What is needed:
Check every line of the data below for the word "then". Copy the ones that have it.

Material shown: Begin

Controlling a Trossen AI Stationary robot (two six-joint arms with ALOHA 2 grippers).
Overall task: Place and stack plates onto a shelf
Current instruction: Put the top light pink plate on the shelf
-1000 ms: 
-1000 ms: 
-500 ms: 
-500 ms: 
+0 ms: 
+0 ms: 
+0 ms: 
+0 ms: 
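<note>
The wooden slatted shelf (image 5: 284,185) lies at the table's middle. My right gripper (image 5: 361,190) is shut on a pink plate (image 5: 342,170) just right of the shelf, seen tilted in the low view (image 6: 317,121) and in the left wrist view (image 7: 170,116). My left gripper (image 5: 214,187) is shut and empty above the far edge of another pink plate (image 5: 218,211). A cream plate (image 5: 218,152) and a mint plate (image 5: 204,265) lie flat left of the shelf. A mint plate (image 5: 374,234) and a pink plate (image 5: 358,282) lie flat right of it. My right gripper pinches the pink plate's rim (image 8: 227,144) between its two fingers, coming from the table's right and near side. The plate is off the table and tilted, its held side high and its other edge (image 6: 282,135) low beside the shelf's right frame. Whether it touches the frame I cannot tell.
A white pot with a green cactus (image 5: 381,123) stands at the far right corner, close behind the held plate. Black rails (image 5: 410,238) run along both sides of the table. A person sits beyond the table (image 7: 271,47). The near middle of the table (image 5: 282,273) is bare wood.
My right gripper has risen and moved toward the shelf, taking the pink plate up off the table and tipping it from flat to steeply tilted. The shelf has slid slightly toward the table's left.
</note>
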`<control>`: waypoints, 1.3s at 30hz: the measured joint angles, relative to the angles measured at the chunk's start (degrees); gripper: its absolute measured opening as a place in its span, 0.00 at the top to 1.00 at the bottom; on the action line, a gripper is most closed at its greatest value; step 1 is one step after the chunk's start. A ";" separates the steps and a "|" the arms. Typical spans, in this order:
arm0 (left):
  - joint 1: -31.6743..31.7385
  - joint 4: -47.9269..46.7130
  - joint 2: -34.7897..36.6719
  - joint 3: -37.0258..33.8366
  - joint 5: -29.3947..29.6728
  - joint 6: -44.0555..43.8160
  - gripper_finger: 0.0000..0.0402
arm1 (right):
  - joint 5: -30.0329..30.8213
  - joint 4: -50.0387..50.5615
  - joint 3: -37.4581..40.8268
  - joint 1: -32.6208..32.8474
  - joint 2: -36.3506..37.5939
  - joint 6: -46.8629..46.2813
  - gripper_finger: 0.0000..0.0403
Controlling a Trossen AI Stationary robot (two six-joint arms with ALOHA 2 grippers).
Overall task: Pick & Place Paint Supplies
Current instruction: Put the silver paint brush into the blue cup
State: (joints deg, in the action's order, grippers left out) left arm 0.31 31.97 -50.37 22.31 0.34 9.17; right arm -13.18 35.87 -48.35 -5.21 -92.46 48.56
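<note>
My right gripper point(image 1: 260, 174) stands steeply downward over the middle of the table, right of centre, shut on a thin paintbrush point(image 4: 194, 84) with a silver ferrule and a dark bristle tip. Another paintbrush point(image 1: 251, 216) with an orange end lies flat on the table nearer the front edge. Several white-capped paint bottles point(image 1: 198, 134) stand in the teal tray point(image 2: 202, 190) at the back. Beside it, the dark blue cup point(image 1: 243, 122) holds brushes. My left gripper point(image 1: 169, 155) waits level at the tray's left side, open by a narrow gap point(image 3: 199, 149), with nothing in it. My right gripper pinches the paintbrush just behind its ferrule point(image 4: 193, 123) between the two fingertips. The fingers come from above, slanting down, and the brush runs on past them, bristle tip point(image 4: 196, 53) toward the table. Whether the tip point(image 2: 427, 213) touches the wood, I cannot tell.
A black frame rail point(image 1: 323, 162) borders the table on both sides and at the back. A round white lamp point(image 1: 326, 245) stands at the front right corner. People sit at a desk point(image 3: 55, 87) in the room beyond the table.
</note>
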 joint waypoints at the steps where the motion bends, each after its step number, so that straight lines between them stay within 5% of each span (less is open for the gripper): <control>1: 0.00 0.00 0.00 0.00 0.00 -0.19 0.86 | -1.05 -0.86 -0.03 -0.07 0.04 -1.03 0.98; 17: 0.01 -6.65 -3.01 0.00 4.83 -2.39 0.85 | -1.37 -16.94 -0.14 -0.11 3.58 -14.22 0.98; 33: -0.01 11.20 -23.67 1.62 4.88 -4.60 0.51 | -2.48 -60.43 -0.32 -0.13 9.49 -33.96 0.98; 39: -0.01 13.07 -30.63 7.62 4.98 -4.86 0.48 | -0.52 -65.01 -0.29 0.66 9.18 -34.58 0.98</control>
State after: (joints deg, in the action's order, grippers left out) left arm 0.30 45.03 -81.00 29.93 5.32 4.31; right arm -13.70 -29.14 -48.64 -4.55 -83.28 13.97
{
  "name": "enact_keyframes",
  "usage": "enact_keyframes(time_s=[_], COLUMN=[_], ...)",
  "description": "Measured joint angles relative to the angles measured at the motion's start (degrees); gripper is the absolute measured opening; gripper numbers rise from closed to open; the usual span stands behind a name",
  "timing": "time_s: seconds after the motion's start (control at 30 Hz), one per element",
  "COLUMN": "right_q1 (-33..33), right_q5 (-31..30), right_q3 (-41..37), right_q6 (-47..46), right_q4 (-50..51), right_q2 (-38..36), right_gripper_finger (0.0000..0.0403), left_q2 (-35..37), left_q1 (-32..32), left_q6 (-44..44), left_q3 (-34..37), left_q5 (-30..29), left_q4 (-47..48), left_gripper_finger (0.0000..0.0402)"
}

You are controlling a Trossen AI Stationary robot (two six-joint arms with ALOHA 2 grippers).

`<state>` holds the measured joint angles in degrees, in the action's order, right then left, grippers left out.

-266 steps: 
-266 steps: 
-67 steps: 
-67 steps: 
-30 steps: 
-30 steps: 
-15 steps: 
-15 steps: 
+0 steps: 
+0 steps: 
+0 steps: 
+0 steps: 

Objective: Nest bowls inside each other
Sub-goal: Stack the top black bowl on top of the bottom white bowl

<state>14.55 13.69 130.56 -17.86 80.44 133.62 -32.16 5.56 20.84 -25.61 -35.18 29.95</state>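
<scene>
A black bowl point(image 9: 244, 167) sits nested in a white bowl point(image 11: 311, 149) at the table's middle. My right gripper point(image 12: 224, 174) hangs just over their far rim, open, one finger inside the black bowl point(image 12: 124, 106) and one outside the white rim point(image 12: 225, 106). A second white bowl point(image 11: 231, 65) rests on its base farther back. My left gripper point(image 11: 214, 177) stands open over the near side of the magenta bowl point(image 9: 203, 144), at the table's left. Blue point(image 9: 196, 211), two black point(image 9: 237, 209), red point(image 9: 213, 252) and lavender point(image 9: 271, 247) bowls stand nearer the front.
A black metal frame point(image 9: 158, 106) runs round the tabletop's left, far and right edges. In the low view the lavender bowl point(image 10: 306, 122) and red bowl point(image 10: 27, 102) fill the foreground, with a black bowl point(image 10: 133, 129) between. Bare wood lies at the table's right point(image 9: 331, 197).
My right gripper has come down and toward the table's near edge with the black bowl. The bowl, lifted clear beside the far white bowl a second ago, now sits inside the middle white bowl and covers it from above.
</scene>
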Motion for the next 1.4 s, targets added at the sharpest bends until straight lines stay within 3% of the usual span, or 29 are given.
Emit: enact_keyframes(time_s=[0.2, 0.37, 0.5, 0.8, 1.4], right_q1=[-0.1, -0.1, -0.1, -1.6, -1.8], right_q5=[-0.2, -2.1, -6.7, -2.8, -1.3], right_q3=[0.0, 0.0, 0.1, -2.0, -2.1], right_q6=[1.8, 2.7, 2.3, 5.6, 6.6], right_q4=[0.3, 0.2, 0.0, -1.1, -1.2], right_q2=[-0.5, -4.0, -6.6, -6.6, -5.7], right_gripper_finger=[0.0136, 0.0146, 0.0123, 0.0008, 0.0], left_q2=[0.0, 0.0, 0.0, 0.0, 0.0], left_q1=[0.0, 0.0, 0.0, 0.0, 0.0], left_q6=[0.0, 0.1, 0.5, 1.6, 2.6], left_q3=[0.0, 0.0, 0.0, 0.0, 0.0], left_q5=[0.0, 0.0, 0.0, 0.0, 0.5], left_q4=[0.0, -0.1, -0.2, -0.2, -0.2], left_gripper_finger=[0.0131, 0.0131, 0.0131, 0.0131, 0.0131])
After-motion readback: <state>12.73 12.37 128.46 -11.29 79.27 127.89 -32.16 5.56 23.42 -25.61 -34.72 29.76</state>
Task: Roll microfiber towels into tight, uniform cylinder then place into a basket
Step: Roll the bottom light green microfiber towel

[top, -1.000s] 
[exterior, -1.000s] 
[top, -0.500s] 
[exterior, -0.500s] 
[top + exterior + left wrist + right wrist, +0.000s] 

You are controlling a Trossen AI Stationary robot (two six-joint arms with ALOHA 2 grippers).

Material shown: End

Answer space:
`<state>` holds the measured joint angles in degrees, in the action's order, right then left, grippers left out.
Task: Roll microfiber towels into tight, uniform cylinder then place into a basket

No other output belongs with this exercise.